— AIM OF THE EXERCISE —
Nothing but the lines from the start of the records below through the line that has "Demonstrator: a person" should appear, each exactly as given.

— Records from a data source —
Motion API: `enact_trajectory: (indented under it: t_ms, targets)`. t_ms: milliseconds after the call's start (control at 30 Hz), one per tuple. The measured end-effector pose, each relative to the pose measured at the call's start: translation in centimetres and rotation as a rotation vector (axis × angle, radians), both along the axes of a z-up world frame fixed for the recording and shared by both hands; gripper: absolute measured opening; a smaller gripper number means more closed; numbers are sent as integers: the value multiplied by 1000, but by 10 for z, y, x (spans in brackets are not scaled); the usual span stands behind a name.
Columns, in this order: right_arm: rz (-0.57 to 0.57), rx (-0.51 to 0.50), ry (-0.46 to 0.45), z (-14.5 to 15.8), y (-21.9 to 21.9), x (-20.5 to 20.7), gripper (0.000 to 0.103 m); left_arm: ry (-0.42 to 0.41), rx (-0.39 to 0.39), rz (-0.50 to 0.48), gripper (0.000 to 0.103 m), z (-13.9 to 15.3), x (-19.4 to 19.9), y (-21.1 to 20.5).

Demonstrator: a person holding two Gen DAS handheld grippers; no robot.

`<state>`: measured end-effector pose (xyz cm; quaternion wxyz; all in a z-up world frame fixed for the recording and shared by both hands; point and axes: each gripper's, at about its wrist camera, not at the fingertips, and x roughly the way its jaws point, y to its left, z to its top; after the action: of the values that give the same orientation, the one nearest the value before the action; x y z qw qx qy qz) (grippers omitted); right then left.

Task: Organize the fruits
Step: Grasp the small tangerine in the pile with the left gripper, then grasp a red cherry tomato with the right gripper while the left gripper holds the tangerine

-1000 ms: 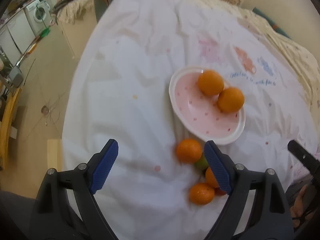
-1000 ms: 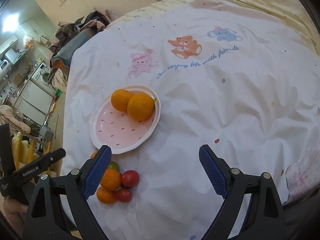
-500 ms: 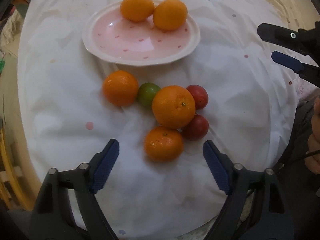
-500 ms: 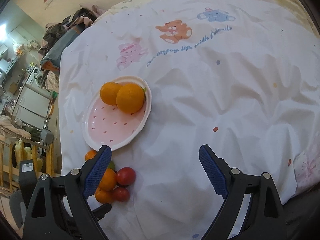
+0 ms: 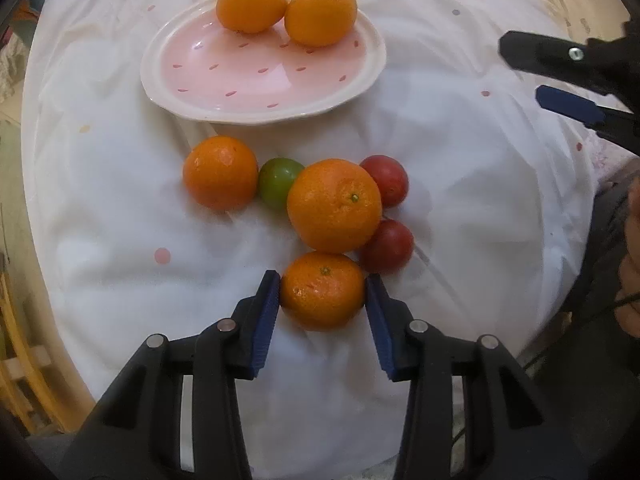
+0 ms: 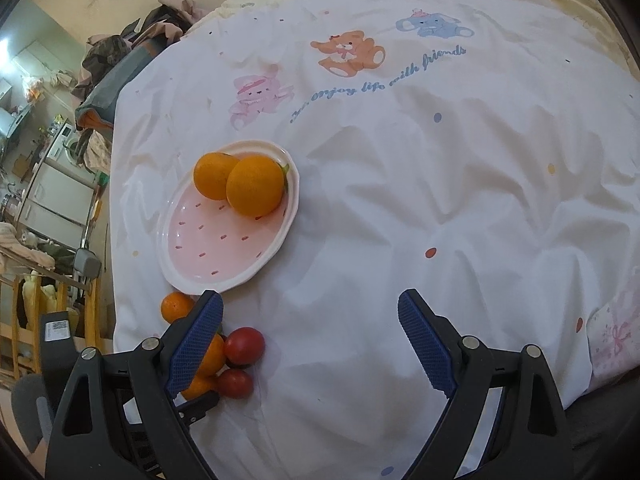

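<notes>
Left gripper (image 5: 323,296) is pointed straight down at the fruit pile; its jaws have just been closing and the blue pads (image 5: 267,320) are now seen pressed against both sides of the nearest mandarin (image 5: 322,289), which sits on the white cloth (image 5: 120,200). Grip is narrow, with the mandarin clamped between the pads.

Rest of the pile is found just beyond it: a bigger orange (image 5: 334,205) touching the gripped mandarin, two red tomatoes (image 5: 386,180) on the right side of that orange, a green fruit (image 5: 279,182) on its left, and another mandarin (image 5: 220,172) touching the green fruit.

Pink plate (image 5: 248,76) is placed further back on the cloth, close to the pile but apart from it. Two oranges (image 5: 251,6) are seen side by side at its far edge, touching each other.

Right gripper (image 6: 310,332) is held above the cloth with jaws wide; nothing is between them. In its view the plate is at the left and the pile is partly hidden behind its left finger (image 6: 196,340).

A cartoon print with lettering (image 6: 380,76) is seen on the cloth beyond the plate.
</notes>
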<state>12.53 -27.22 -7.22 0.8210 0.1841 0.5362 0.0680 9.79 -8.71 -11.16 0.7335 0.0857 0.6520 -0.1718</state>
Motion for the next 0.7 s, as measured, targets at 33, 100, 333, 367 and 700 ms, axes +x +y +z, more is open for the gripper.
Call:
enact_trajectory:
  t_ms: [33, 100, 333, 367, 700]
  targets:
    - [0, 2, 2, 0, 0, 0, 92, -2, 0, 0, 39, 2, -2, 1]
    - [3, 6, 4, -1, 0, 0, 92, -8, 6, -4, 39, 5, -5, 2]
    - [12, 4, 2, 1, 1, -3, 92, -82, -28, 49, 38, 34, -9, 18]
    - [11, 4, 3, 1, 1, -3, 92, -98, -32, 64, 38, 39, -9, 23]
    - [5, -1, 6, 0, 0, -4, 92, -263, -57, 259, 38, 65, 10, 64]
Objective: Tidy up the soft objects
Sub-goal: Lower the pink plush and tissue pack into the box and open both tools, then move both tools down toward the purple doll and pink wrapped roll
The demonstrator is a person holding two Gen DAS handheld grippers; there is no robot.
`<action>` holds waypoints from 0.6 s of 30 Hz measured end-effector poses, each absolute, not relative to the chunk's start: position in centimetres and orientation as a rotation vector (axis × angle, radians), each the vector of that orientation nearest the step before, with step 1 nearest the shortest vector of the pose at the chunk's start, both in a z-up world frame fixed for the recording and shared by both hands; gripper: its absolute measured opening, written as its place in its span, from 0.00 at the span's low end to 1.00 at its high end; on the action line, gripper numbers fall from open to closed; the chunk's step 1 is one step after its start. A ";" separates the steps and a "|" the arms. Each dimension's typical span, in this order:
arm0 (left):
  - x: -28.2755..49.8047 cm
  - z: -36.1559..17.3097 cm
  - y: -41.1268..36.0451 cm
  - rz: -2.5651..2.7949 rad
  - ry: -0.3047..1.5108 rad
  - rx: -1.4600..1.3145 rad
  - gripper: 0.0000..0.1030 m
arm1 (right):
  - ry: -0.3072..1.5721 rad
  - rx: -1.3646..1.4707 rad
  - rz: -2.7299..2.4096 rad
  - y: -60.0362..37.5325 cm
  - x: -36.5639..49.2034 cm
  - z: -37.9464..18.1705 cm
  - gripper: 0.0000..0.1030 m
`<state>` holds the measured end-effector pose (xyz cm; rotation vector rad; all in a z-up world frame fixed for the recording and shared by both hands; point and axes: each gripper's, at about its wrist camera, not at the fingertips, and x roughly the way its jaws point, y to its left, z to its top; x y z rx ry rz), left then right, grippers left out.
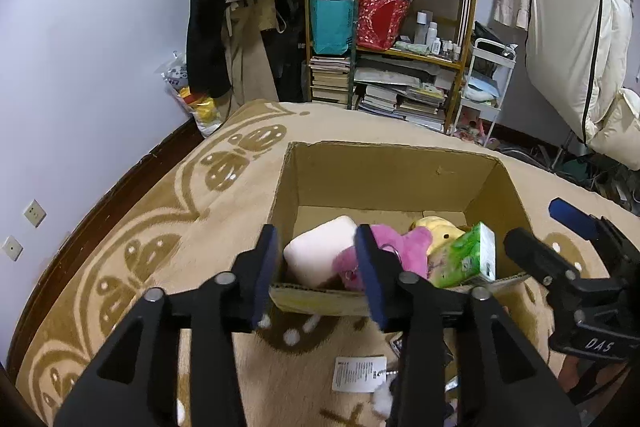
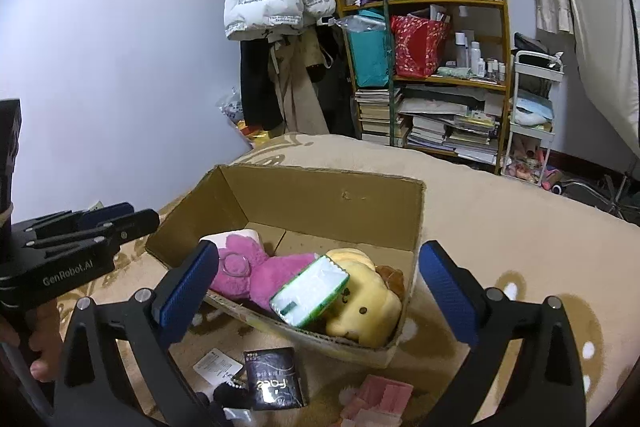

— EXERCISE SOLUTION —
Motion API: `enact_trajectory: (indented under it: t_ms, targets)`. t_ms: milliseconds after the call's start (control at 30 Hz), one per tuple. The measured end-effector pose, each relative to the pose measured at the call's start: translation in centimetres and rotation as a rotation vector (axis × angle, radians), both along the axes of a z-up world frame fixed for the recording and shared by both hands; gripper: absolute measured opening; a smaller gripper number means more closed; numbers are sent as integers: the value multiplied by 1000, but by 10 for z, y, x (spans in brackets are not scaled); the usual span stands behind a name.
Columns, in this order: right_arm: rz (-0.57 to 0.57), rx (-0.51 to 0.50), ry (-0.46 to 0.45), z (-14.5 to 15.8), y (-21.9 to 21.9), x (-20.5 to 20.7), gripper (0.000 to 0.103 m); left_arm: ry (-0.42 to 0.41), rx (-0.39 to 0.39), rz (-0.50 to 0.48), gripper (0.000 to 0.103 m), z (-13.9 to 15.3), x (-19.4 to 19.9), y (-21.1 to 20.5).

Demonstrator: a person holding two Gen DAS handheld grippers; no robot.

That finishes the exercise.